Prosper for Purpose started as a public relations and development firm. We discovered early on the need for a cohesive brand strategy and narrative. Creating a solid foundation for your brand is just as important as creating a solid foundation for a house; without it, nothing else works. Brand positioning is the foundation of your business. As such, it’s where you need to begin.
Most marketing efforts fail because their brand doesn’t clearly define who the business serves and how it’s different. The most effective way to highlight these points and activate the power of purpose is to outline your brand purpose, brand promise, brand values, and brand principles.
Your brand purpose is your organization’s “why.” Your “why” should be more significant than simply earning profits. It’s the reason you do what you do and the impact you intend to have on the people you serve. Brand purpose is your business’s north star, and your brand should entice your audience to go there with you. Once you determine your brand purpose, it’s time to focus on your business’s promise.
Delivering on your brand promise means providing a unique combination of benefits that uphold your purpose. Your promise should make it clear to your audience why your business is special and how it can serve them in ways other businesses cannot. That promise should make your purpose come alive as you build mutually beneficial relationships with your clientele — relationships that allow them to feel aligned with your objectives in a way that enhances their sense of purpose.
Brand values indicate what your business stands for. While brand purpose is the impact you intend for your business to have, brand values consist of the beliefs that inspire your purpose and the culture(s) with which your business identifies. Your values should reflect your morality and guide your decision making to fulfill your business’s mission.
Your brand principles are how your business lives out your brand values. In other words, brand values guide business decisions, and brand principles set standards for behavior.

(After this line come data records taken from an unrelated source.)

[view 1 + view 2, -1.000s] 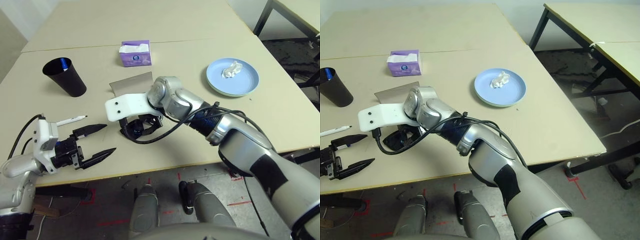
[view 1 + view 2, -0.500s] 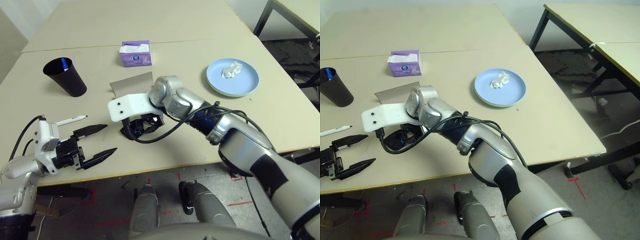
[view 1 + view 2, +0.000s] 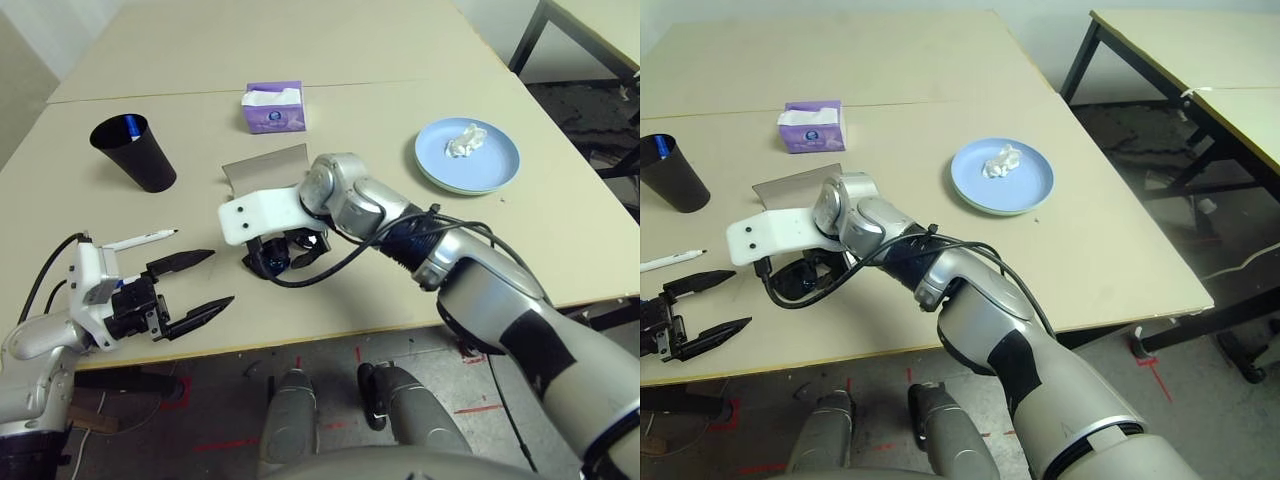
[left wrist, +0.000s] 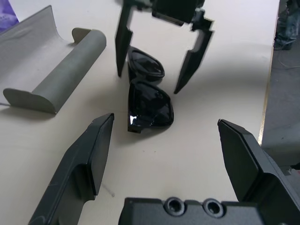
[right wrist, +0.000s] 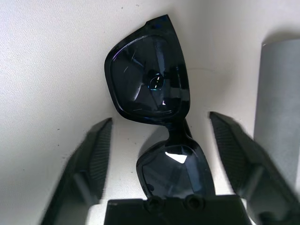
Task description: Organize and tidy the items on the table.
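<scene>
Black sunglasses (image 5: 154,93) lie folded on the table (image 3: 380,95), lenses up. My right gripper (image 5: 159,119) hangs over them, open, one finger on each side of the frame with a gap at both. The left wrist view shows the same straddle over the sunglasses (image 4: 150,101). My left gripper (image 3: 222,276) is open and empty near the front edge, pointing at them. The grey glasses case (image 3: 262,165) lies open just behind. A white pen (image 3: 140,240) lies beside my left hand. The black cup (image 3: 135,155) holds a blue-capped pen (image 3: 128,127). Crumpled tissue (image 3: 462,138) sits on the blue plate (image 3: 490,165).
A purple tissue box (image 3: 271,108) stands behind the case. A pale green rim (image 3: 445,184) shows under the blue plate. A second table with dark legs (image 3: 1200,50) stands off to the right. Red tape marks the floor below the front edge.
My right wrist has shifted very slightly over the sunglasses. The left arm and the other items have stayed where they were.
</scene>
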Tool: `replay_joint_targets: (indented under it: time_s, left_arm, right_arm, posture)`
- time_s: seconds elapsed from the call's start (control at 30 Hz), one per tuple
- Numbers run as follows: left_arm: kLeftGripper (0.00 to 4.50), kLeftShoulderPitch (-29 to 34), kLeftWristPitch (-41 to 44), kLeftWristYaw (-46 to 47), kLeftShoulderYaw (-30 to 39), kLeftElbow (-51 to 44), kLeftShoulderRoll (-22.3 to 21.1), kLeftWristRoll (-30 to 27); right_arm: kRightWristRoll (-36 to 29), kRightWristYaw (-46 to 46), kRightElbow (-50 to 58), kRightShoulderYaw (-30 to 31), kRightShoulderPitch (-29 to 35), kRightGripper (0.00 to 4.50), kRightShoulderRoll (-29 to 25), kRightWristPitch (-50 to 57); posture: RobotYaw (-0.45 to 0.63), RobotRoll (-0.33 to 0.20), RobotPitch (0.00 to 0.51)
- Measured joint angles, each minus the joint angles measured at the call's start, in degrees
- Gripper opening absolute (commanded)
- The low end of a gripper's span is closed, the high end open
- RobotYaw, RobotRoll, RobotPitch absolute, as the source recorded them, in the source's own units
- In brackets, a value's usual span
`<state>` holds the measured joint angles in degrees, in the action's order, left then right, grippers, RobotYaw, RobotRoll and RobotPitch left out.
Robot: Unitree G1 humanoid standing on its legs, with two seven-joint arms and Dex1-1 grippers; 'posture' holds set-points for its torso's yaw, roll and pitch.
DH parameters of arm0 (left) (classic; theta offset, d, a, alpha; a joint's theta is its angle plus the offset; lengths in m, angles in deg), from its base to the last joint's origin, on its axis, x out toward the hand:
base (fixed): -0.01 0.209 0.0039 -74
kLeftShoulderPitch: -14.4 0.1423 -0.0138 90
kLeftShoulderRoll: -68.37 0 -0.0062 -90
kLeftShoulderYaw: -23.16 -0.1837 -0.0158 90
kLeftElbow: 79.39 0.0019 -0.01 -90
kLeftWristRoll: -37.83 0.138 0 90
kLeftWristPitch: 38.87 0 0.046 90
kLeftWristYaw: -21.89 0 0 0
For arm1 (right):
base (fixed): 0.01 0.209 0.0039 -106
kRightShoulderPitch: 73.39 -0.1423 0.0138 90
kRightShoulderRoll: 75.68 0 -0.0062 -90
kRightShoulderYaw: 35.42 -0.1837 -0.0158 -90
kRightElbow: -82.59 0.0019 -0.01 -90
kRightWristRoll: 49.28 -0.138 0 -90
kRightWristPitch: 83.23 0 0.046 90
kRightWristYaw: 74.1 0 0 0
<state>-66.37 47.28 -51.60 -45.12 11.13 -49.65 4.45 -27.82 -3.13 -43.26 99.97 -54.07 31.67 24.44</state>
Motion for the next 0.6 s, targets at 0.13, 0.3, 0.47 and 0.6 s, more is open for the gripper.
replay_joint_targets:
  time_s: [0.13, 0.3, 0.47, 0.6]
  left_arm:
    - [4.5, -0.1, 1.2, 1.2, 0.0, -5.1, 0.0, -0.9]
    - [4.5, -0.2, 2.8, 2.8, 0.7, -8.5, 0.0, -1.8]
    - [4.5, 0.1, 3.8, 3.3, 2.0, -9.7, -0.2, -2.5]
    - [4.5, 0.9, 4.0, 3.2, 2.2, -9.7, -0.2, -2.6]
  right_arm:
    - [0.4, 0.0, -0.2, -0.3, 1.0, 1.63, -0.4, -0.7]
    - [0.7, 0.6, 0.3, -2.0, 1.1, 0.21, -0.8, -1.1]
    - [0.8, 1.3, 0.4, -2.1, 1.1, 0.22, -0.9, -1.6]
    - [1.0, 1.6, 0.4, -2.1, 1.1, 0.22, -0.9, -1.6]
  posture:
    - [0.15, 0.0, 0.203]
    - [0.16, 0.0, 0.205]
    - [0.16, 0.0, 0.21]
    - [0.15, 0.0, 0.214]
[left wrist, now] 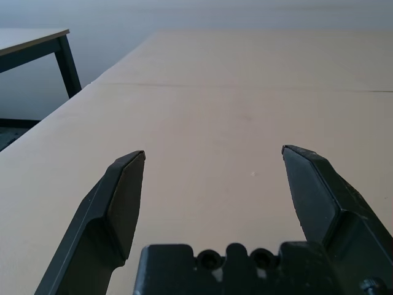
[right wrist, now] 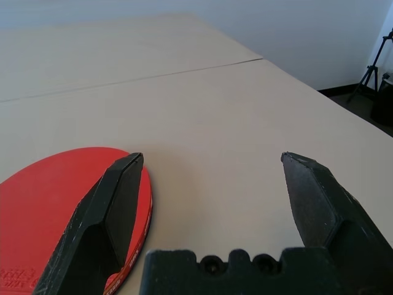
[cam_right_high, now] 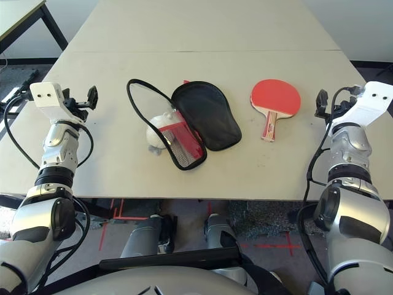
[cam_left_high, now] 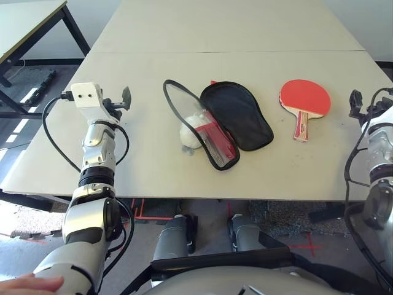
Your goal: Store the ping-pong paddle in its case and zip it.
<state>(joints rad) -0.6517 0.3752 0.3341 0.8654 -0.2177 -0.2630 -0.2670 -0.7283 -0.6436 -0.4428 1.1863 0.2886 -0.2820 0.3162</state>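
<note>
The ping-pong paddle (cam_left_high: 305,97) lies flat on the table, right of centre, red face up and handle toward me. The case (cam_left_high: 236,114) lies unzipped and spread open at the middle, black lining up, its other half with red fabric and black trim to the left. A small pale pouch (cam_left_high: 191,132) rests on that left half. My left gripper (cam_left_high: 123,98) hovers open over the table's left part, well left of the case. My right gripper (cam_right_high: 321,102) is open just right of the paddle, whose red face (right wrist: 55,196) lies beside one finger (right wrist: 116,209).
The table (cam_left_high: 147,166) has a seam across its far part and its front edge near me. A second table (cam_left_high: 24,18) stands at the far left. A person's hand (cam_left_high: 31,284) rests on my left arm at the bottom corner.
</note>
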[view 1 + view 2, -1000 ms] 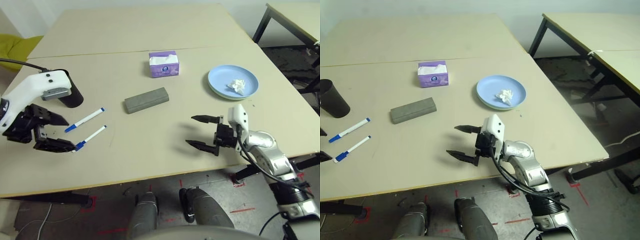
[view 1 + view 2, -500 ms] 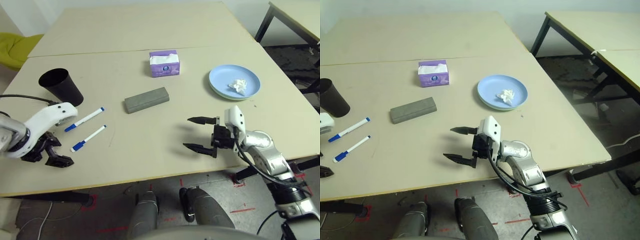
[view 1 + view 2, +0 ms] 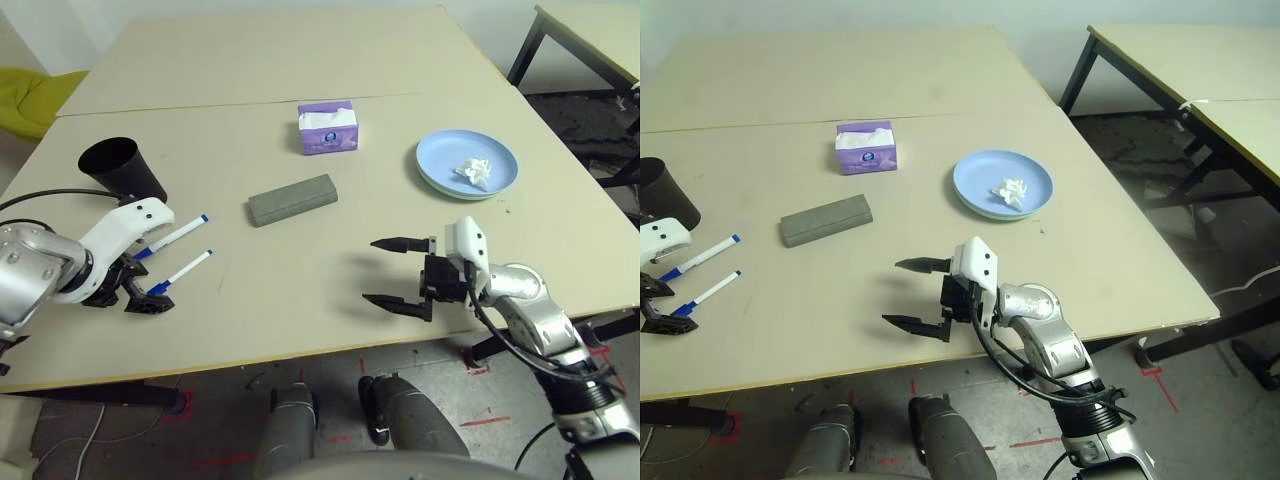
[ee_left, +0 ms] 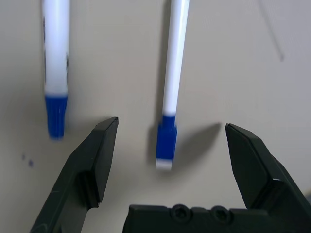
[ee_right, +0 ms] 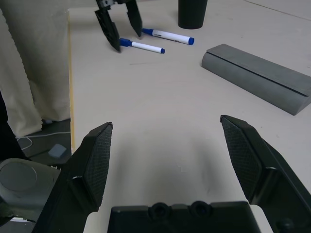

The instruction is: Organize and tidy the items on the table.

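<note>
Nearest the robot, the right gripper hovers level just above the front part of the table, pointing toward the robot's left, its jaws spread wide with nothing between them. On the left, the left gripper points steeply down at the near marker; its jaws stand wide, one on each side of the blue cap, and I cannot tell whether the fingertips touch the table. The marker lies flat, not gripped. Just beyond it lies the second marker, roughly parallel, its cap toward the table's left edge. Farther back on the left stands the black cup, upright, mouth open. Near the table's middle lies the grey glasses case, closed, set at a slant. Off to the right sits the light-blue plate, with the crumpled tissue lying on it; a green rim peeks out beneath its near edge. Farthest back, behind the case, stands the purple tissue box.
</note>
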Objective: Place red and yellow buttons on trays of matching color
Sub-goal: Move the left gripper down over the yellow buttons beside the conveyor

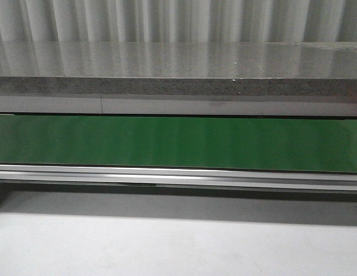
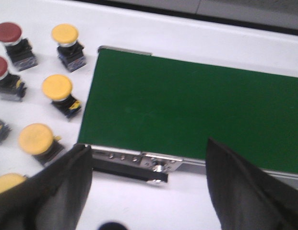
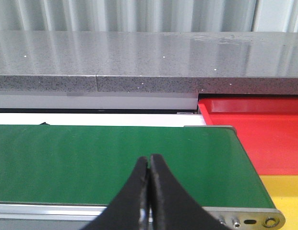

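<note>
Front view: smooth green belt (image 1: pixel 178 142), speckled stone ledge (image 1: pixel 178 86)

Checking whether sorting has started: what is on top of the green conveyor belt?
Nothing shows on the green conveyor belt in any view. The yellow buttons and red buttons sit beside its end. The left gripper's fingers cover a small strip.

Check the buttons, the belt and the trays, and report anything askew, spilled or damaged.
Nothing stands out. The red buttons and yellow buttons stand in loose rows beside the green belt, which is bare and unmarked. The red tray and yellow tray sit at its other end, with nothing showing on them.
</note>
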Motion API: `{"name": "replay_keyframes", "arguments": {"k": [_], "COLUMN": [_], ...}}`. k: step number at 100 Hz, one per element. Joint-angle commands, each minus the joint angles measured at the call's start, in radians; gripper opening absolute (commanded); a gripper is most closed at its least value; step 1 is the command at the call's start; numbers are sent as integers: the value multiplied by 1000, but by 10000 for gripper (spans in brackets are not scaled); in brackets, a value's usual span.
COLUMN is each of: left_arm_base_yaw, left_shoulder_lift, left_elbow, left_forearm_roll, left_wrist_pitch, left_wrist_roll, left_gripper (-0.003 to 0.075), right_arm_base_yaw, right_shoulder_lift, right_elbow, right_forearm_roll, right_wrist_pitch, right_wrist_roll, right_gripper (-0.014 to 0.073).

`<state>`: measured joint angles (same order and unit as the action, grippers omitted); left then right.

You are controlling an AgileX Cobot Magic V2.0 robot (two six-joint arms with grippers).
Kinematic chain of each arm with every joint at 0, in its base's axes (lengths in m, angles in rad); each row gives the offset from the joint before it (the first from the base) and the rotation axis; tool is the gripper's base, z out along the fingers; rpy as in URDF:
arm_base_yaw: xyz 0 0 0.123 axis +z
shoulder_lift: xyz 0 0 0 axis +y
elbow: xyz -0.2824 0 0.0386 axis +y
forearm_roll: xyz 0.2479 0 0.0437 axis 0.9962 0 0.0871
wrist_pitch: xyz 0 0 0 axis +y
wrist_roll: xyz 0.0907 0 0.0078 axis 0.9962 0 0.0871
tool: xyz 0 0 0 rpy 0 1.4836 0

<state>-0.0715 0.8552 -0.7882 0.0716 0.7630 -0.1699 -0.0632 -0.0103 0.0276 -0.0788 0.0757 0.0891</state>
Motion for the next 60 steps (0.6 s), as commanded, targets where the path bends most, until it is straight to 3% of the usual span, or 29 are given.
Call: {"name": "replay_keyframes", "arguments": {"k": [1,19,47,60], "left_arm_base_yaw": [4,89,281,354], "left_shoulder_lift": [44,155,237,286], "left_elbow": [-81,-146,-150,-150], "left_forearm_roll": [101,113,104,27], "left_wrist_pitch": [41,188,246,257], "left_wrist_roll": [-92,-102,-76,-6], "left_gripper": [489,489,489,489], "right_arm_base_yaw": [-3,-3,-3,-3], "right_shoulder_lift": [-11,-11,-11,-11], "right_elbow": [-19,-19,-19,-19], "right_forearm_roll": [-12,-12,-12,-12], "right_wrist_pitch": [-81,-81,-81,-81], "right_wrist_roll": [-7,-7,-7,-7], "right_gripper": [-64,-64,-64,-64]}}
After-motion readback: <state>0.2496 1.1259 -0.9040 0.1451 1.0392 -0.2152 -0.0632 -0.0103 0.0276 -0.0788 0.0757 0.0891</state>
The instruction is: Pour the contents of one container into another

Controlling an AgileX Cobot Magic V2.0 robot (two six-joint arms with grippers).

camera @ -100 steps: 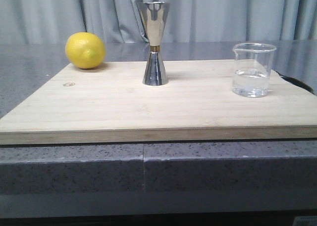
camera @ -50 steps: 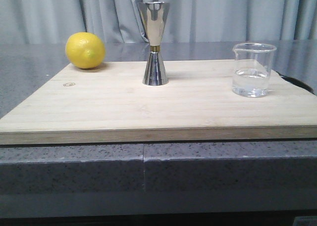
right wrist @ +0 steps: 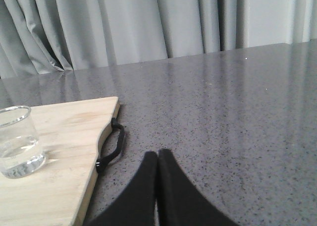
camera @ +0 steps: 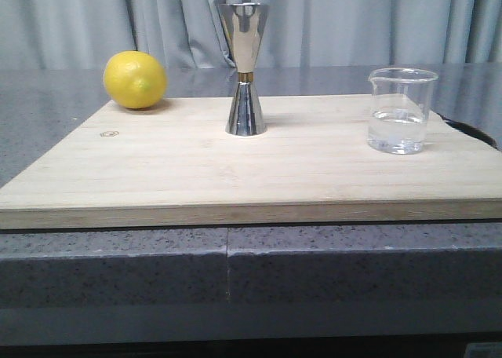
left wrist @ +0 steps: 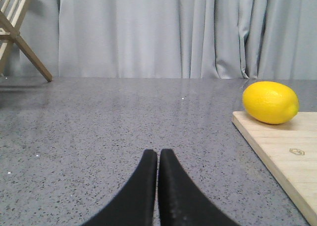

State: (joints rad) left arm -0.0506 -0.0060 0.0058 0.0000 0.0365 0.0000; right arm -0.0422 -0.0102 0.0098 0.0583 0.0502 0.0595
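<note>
A clear glass beaker holding some clear liquid stands upright on the right side of the wooden board; it also shows in the right wrist view as the beaker. The shiny steel jigger with a gold waist band stands upright at the board's back middle. My left gripper is shut and empty over the grey counter, left of the board. My right gripper is shut and empty over the counter, right of the board. Neither gripper appears in the front view.
A yellow lemon lies at the board's back left corner, the same lemon in the left wrist view. A black strap handle hangs off the board's right edge. A wooden rack stands far left. Grey curtains hang behind.
</note>
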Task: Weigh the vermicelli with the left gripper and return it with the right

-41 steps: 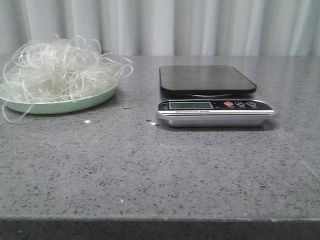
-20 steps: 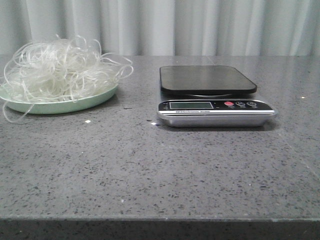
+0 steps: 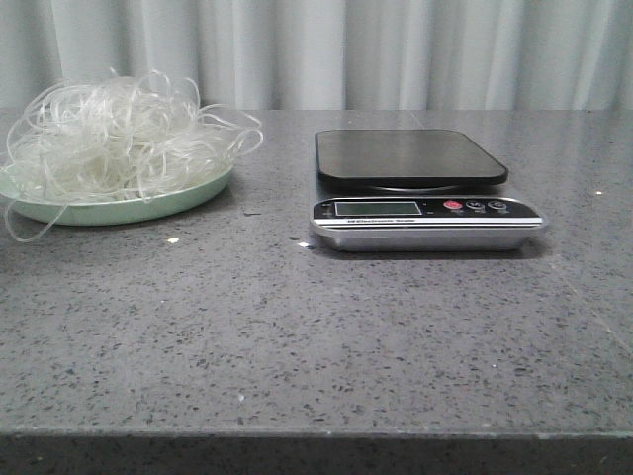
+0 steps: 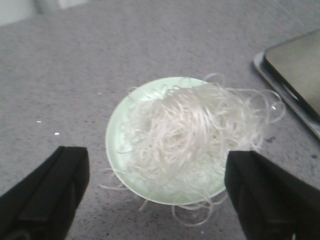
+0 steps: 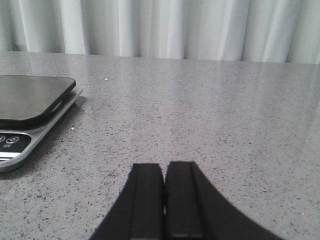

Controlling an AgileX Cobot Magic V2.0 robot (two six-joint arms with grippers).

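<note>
The vermicelli (image 3: 114,134) is a fluffy whitish tangle heaped on a pale green plate (image 3: 148,209) at the table's far left. The left wrist view looks down on the vermicelli (image 4: 190,132) and the plate (image 4: 116,131). My left gripper (image 4: 156,192) hovers above them, open wide, one black finger on either side of the plate's near rim, touching nothing. The kitchen scale (image 3: 415,188) stands right of centre with a bare dark platform. My right gripper (image 5: 164,172) is shut on nothing, low over bare table to the right of the scale (image 5: 27,115). Neither gripper shows in the front view.
Loose noodle loops hang over the plate's rim onto the grey speckled table (image 3: 297,336). A small whitish crumb (image 3: 173,239) lies in front of the plate. A pale curtain (image 3: 396,49) closes off the back. The table's front edge (image 3: 316,432) runs along the bottom.
Almost nothing differs in the front view: plate, noodles and scale keep their places, apart from a slight shift of the whole picture. No gripper enters it.
</note>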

The standards you choose constitute your business ethics, which should back your values and, if you’re a service-based business, help your clients satisfy their purposes.
I’m a financial consultant who teaches women business owners how to obtain funding. I teach about venture capital, grants, and loans and how to evaluate what is best for your business.
My brand purpose is to help more women run profitable businesses by successfully navigating the funding world.
My brand promise is to deliver knowledge about the different kinds of funding available for your business. (This can be reworded to become your company’s mission statement.)
My brand values include supporting a world in which women and men have equal access to funding opportunities. (This can be reworded to present your business vision.)
My brand principles include teaching women business owners how to find funding opportunities and empowering them to do so.